• **WHAT THE TASK REQUIRES**:
Tally up the lines in the material where the word "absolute" appears, then give the total and nothing else.

*-*-*

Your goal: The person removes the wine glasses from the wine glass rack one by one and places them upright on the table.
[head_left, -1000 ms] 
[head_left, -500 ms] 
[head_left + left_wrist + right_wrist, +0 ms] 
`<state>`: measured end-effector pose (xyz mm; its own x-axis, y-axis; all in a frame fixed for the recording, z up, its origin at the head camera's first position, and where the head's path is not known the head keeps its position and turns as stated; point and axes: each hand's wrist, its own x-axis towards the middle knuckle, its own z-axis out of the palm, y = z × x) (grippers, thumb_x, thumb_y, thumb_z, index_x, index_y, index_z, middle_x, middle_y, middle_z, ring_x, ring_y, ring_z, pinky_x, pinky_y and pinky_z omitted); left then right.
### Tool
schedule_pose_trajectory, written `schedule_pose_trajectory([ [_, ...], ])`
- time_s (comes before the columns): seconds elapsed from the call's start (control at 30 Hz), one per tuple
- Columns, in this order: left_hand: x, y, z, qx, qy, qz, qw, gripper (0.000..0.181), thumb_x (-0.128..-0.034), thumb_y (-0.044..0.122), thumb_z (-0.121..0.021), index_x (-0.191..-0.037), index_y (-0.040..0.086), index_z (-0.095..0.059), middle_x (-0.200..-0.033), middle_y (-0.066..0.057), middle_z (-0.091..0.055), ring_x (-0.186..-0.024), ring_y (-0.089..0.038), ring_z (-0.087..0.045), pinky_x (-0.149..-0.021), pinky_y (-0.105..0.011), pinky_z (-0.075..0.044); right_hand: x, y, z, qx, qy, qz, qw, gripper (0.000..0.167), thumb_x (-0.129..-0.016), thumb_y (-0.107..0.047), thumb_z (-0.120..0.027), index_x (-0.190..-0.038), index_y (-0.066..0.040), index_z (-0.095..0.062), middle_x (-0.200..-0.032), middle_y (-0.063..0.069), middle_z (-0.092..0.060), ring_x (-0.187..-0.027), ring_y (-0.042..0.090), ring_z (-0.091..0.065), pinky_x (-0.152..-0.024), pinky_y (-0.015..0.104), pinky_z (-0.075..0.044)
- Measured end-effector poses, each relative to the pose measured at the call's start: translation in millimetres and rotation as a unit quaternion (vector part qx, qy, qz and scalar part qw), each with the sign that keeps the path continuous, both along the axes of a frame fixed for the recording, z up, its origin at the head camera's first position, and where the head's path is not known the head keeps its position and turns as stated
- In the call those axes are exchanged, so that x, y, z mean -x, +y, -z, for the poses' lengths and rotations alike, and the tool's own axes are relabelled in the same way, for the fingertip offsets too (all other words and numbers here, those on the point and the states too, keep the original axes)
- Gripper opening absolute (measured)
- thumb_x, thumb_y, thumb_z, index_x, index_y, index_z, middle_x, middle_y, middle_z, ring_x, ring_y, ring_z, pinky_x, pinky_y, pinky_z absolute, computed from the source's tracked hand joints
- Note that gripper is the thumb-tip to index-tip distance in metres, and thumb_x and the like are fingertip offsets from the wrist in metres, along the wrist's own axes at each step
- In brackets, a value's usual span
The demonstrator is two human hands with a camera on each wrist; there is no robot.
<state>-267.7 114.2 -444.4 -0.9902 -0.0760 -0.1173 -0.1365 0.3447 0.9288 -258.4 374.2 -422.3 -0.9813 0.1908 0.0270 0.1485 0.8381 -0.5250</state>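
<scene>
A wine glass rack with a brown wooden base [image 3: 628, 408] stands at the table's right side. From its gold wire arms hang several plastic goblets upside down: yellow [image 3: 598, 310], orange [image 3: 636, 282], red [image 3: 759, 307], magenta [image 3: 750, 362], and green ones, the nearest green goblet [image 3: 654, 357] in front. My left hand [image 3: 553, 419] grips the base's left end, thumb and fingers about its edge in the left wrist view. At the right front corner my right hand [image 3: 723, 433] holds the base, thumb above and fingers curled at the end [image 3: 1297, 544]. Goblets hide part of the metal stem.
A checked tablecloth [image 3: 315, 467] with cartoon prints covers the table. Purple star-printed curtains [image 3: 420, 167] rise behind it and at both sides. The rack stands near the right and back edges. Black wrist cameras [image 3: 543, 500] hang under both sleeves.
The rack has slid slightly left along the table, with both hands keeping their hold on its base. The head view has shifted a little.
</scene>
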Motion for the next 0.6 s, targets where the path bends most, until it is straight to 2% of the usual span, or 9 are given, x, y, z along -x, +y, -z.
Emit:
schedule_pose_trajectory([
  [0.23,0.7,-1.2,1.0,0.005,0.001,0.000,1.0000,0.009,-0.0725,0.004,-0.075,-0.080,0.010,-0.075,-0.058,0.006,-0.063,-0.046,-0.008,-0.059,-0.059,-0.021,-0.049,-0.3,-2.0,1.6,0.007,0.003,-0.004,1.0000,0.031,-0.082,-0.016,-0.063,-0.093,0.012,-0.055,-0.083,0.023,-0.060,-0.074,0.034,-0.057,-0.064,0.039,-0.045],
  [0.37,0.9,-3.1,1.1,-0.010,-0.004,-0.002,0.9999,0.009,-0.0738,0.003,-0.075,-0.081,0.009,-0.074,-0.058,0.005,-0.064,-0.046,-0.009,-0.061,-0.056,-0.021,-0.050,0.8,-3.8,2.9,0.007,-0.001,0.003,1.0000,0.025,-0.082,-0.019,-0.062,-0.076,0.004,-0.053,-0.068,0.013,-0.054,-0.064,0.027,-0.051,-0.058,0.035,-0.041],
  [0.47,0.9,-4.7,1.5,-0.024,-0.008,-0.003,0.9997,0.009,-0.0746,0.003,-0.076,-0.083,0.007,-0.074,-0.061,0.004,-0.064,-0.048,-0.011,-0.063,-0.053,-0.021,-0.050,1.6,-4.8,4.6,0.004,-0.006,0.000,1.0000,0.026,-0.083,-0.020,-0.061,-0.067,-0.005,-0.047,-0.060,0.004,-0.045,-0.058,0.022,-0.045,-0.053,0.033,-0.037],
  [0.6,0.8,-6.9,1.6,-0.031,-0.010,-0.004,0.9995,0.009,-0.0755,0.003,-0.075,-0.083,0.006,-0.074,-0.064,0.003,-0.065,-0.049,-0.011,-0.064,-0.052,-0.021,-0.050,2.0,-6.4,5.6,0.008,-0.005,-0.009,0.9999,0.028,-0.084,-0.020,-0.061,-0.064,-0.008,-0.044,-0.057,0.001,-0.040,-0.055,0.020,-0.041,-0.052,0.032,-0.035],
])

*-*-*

• **YOUR RESPONSE**:
2